## Description of the task
Of the entries below, return exactly those lines that fall between the one containing "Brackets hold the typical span" and the one containing "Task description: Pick", the two end lines included.

[Records from a collection]
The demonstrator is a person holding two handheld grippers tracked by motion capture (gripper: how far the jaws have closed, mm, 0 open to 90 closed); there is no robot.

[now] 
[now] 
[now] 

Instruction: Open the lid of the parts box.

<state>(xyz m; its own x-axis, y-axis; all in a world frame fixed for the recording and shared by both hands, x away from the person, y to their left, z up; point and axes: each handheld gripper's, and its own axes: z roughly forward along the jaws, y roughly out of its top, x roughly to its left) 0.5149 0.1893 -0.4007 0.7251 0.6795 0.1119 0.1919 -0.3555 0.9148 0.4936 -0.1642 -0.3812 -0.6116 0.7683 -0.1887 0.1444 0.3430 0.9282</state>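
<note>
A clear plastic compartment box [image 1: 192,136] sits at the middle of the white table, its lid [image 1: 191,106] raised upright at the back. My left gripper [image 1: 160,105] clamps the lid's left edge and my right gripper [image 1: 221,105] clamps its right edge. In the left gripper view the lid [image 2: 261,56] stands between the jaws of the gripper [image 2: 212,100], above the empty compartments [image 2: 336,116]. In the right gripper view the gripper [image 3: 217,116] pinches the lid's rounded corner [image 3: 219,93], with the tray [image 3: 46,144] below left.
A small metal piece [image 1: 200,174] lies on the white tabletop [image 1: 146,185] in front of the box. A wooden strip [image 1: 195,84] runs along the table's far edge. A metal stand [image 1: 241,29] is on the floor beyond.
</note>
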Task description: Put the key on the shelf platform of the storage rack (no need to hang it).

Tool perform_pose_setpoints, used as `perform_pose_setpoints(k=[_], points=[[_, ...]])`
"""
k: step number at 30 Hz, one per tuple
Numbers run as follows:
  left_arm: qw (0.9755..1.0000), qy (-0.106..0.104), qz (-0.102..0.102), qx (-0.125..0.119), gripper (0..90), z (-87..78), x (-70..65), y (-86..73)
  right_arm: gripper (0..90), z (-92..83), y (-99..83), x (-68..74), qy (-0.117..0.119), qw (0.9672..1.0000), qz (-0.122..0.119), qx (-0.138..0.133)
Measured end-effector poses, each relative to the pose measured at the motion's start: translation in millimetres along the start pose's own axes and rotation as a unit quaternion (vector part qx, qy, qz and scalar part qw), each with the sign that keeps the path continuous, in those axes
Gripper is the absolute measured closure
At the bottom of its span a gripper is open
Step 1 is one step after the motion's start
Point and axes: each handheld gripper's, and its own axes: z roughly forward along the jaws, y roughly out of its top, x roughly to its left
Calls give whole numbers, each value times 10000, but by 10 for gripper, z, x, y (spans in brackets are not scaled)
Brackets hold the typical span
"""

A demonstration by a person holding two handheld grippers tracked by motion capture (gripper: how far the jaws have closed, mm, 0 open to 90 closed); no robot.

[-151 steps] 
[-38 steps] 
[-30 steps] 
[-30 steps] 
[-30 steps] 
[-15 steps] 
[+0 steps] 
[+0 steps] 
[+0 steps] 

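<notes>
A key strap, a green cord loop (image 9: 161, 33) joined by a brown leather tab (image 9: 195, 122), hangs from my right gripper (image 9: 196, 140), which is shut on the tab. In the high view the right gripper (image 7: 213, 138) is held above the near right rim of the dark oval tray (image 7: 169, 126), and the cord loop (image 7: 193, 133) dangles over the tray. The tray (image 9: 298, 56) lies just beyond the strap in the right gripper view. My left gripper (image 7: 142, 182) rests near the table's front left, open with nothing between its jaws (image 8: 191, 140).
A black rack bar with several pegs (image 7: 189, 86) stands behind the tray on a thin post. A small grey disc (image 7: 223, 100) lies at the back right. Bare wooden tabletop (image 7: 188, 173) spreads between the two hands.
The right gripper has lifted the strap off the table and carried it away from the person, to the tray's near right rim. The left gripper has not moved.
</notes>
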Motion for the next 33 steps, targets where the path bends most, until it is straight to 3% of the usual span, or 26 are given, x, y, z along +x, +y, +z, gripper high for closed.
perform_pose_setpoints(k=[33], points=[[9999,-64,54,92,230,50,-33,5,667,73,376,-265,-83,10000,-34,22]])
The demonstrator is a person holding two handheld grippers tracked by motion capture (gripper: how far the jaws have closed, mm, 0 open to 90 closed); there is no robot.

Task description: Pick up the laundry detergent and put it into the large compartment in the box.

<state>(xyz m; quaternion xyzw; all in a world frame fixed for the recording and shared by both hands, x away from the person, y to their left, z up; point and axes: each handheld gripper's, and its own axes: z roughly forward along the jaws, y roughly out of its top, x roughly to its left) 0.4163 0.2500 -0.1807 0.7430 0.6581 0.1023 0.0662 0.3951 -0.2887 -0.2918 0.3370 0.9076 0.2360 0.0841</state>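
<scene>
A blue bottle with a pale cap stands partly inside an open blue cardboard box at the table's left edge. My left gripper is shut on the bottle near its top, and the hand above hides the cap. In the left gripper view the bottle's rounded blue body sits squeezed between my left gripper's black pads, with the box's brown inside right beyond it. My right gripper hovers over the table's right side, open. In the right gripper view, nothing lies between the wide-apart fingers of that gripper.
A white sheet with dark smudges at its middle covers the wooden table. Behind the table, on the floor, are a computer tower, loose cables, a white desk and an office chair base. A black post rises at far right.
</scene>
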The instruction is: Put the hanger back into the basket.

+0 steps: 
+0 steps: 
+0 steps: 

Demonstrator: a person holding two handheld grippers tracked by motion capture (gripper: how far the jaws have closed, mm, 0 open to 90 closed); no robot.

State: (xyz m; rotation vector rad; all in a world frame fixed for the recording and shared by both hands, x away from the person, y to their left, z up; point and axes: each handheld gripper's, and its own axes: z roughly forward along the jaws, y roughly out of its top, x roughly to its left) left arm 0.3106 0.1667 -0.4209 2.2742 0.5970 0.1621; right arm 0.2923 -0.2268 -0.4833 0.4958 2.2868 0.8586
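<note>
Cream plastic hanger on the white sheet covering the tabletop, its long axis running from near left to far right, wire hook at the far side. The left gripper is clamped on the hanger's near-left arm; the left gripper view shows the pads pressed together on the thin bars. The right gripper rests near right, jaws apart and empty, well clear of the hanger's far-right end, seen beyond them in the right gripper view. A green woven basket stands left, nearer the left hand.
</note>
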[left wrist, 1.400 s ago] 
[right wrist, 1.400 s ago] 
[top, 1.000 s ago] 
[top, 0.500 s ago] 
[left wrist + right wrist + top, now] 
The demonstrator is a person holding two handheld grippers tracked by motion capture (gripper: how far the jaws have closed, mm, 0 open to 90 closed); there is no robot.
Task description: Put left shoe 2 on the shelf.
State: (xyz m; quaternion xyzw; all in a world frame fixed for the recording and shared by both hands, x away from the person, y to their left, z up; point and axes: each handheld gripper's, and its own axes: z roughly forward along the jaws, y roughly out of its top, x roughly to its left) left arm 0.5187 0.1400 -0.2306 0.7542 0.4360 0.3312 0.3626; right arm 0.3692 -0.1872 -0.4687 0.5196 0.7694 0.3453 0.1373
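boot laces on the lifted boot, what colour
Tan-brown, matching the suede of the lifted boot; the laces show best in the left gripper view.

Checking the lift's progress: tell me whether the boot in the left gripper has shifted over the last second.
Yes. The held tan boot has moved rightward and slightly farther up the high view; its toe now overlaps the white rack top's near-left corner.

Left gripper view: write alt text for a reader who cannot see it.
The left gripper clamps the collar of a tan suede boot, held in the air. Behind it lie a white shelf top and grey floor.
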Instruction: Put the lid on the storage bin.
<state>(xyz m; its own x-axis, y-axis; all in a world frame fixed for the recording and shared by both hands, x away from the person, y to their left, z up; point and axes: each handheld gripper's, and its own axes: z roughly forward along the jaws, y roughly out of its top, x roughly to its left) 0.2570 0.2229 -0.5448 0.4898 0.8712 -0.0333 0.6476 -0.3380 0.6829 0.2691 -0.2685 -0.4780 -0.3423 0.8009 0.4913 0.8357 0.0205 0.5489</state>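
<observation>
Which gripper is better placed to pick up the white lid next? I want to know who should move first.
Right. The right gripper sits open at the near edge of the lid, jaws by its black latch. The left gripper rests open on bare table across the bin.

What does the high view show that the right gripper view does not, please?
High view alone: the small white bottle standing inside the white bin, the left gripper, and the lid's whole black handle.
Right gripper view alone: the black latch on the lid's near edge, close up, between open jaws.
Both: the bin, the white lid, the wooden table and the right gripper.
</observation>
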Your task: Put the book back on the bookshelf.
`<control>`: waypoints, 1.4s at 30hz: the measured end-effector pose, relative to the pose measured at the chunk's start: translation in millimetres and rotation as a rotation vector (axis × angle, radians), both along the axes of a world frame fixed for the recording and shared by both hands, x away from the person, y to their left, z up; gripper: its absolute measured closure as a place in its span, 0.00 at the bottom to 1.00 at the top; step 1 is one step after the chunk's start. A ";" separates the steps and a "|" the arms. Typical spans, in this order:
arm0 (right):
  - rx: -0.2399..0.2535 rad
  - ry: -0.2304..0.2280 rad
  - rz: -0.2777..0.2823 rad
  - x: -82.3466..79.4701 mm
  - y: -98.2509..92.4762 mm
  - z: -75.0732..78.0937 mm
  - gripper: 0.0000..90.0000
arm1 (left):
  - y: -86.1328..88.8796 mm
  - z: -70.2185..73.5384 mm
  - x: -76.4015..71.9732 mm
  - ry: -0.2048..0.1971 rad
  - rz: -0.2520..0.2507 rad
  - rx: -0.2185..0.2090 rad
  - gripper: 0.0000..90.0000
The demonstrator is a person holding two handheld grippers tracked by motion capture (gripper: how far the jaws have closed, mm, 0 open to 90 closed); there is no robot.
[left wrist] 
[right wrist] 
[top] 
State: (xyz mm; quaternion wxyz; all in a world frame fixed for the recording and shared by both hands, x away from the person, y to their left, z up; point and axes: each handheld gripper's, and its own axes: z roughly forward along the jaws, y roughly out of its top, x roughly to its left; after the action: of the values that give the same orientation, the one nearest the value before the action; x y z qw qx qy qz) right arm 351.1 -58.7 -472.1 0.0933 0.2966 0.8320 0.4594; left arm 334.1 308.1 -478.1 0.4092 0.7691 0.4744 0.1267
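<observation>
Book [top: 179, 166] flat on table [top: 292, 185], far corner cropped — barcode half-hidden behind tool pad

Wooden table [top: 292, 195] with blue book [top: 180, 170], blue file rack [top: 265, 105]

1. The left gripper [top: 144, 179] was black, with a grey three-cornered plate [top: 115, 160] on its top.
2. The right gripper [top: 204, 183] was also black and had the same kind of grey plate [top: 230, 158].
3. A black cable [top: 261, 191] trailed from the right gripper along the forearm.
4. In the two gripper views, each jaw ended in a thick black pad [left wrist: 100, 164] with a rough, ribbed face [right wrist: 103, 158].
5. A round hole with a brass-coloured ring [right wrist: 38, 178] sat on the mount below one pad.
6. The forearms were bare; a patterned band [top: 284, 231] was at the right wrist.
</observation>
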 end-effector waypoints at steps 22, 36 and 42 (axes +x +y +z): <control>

## Written answer
Brackets hold the typical span
"""

A demonstration by a person holding two handheld grippers tracked by motion capture (gripper: how far the jaws have closed, mm, 0 open to 90 closed); no robot.

[-151 steps] 
[-38 steps] 
[-30 steps] 
[-30 steps] 
[-30 steps] 
[-15 steps] 
[+0 steps] 
[+0 steps] 
[+0 steps] 

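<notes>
A key strap, a green cord loop (image 9: 161, 33) joined by a brown leather tab (image 9: 195, 122), hangs from my right gripper (image 9: 196, 140), which is shut on the tab. In the high view the right gripper (image 7: 213, 138) is held above the near right rim of the dark oval tray (image 7: 169, 126), and the cord loop (image 7: 193, 133) dangles over the tray. The tray (image 9: 298, 56) lies just beyond the strap in the right gripper view. My left gripper (image 7: 142, 182) rests near the table's front left, open with nothing between its jaws (image 8: 191, 140).
A black rack bar with several pegs (image 7: 189, 86) stands behind the tray on a thin post. A small grey disc (image 7: 223, 100) lies at the back right. Bare wooden tabletop (image 7: 188, 173) spreads between the two hands.
The right gripper has lifted the strap off the table and carried it away from the person, to the tray's near right rim. The left gripper has not moved.
</notes>
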Motion for the next 33 steps, targets where the path bends most, until it is straight to 3% of the usual span, or 26 are given, x, y, z along +x, +y, +z, gripper high for closed.
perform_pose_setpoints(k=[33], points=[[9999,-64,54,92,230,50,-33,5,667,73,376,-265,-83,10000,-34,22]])
The demonstrator is a person holding two handheld grippers tracked by motion capture (gripper: how far the jaws have closed, mm, 0 open to 90 closed); there is no robot.

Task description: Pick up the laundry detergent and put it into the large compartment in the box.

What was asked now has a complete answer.